** TASK DIRECTIONS **
The result should be the full listing copied exactly, with no pictures in it.

** SOURCE MATERIAL **
################

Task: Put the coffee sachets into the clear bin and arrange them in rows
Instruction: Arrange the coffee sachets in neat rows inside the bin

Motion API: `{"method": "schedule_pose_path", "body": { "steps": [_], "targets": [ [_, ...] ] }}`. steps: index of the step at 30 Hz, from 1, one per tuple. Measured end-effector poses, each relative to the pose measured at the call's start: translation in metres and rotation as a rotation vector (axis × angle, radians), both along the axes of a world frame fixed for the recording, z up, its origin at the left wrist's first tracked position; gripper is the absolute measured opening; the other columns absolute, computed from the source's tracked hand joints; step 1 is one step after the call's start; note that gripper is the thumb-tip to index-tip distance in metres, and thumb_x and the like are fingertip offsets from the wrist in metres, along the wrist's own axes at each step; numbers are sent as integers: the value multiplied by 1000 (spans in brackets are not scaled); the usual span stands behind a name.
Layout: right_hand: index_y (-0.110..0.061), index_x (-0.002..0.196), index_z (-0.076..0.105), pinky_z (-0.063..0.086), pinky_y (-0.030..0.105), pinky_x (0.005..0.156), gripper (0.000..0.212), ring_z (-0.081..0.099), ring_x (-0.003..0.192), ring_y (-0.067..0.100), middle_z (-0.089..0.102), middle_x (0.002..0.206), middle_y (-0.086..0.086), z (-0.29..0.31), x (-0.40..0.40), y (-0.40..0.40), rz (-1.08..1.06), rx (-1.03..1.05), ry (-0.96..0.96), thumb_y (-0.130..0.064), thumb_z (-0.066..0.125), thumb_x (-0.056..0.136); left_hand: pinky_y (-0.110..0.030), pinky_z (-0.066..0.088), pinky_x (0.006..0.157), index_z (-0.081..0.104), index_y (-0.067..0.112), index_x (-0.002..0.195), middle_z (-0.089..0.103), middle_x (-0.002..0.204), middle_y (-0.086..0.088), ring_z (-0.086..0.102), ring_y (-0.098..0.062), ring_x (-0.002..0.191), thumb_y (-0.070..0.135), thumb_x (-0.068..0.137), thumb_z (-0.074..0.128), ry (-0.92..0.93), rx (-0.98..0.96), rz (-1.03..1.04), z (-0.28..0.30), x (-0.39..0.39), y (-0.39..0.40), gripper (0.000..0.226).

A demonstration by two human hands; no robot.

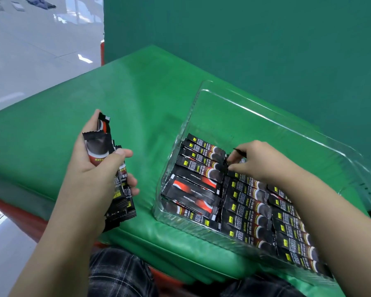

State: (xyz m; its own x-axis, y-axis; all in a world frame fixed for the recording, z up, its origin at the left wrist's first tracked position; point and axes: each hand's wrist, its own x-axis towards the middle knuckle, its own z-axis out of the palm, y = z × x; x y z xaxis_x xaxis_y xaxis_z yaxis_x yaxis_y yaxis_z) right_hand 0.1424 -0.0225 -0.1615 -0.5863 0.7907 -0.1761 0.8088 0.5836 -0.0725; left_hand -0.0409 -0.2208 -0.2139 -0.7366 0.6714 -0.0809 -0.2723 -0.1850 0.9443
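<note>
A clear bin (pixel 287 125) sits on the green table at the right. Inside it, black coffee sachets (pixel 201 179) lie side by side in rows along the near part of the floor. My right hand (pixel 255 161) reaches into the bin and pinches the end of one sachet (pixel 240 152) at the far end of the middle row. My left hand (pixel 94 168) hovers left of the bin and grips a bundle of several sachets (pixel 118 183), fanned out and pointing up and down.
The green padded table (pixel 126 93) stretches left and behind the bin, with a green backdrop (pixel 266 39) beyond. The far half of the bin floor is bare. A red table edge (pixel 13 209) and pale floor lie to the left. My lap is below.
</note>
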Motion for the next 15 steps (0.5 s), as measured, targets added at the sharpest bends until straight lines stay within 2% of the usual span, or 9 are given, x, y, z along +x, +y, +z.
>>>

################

** WRITTEN RESPONSE **
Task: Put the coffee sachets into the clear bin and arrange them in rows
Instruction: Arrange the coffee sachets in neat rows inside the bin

Motion API: `{"method": "schedule_pose_path", "body": { "steps": [_], "targets": [ [_, ...] ] }}`. steps: index of the step at 30 Hz, from 1, one per tuple. Measured end-effector poses, each relative to the pose measured at the call's start: translation in metres and rotation as a rotation vector (axis × angle, radians), both along the axes of a world frame fixed for the recording, z up, its origin at the left wrist's first tracked position; gripper is the absolute measured opening; the other columns absolute, computed from the source's tracked hand joints; step 1 is one step after the call's start; note that gripper is the thumb-tip to index-tip distance in metres, and thumb_x and the like are fingertip offsets from the wrist in metres, along the wrist's own axes at each step; numbers are sent as integers: the value multiplied by 1000 (spans in brackets are not scaled); the usual span stands behind a name.
Layout: right_hand: index_y (-0.110..0.061), index_x (-0.002..0.196), index_z (-0.076..0.105), pinky_z (-0.063..0.086), pinky_y (-0.030..0.105), pinky_x (0.005..0.156), gripper (0.000..0.212), ring_z (-0.081..0.099), ring_x (-0.003..0.192), ring_y (-0.067..0.100), middle_z (-0.089..0.102), middle_x (0.002..0.206), middle_y (-0.086..0.086), z (-0.29..0.31), x (-0.40..0.40), y (-0.40..0.40), rz (-1.08..1.06), rx (-1.03..1.05), ry (-0.96..0.96), thumb_y (-0.130..0.064), thumb_z (-0.066..0.125), thumb_x (-0.056..0.136); left_hand: pinky_y (-0.110..0.030), pinky_z (-0.066..0.088), pinky_x (0.006..0.157), index_z (-0.081..0.104), index_y (-0.067..0.112), index_x (-0.002..0.195), middle_z (-0.089..0.103), middle_x (-0.002..0.204), middle_y (-0.086..0.088), ring_z (-0.086..0.102), ring_y (-0.098..0.062), ring_x (-0.002..0.191), thumb_y (-0.070..0.135), thumb_x (-0.068..0.137), thumb_z (-0.074..0.128), ry (-0.92..0.93), rx (-0.98..0.96), rz (-1.03..1.04), z (-0.28..0.30), x (-0.39..0.39), y (-0.39..0.40), gripper (0.000..0.226).

A demonstration by two human hands; no robot.


State: (xyz m; its own x-axis, y-axis; all in a world frame fixed for the recording, z up, its origin at the left wrist's first tracked position; point and axes: each hand's wrist, its own x-axis towards the middle knuckle, its own z-axis out of the palm, y = z × x; x y z xaxis_x xaxis_y xaxis_z yaxis_x yaxis_y yaxis_z) right_hand 0.1424 -0.0225 -0.1615 -0.5863 0.7907 -0.1761 0.8088 0.5836 -0.0725; left_hand -0.0409 -0.2208 -0.2139 -0.7366 0.6714 -0.0809 -0.2723 -0.1850 0.9443
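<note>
A clear bin (pixel 287 125) sits on the green table at the right. Inside it, black coffee sachets (pixel 201 179) lie side by side in rows along the near part of the floor. My right hand (pixel 255 161) reaches into the bin and pinches the end of one sachet (pixel 240 152) at the far end of the middle row. My left hand (pixel 94 168) hovers left of the bin and grips a bundle of several sachets (pixel 118 183), fanned out and pointing up and down.
The green padded table (pixel 126 93) stretches left and behind the bin, with a green backdrop (pixel 266 39) beyond. The far half of the bin floor is bare. A red table edge (pixel 13 209) and pale floor lie to the left. My lap is below.
</note>
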Motion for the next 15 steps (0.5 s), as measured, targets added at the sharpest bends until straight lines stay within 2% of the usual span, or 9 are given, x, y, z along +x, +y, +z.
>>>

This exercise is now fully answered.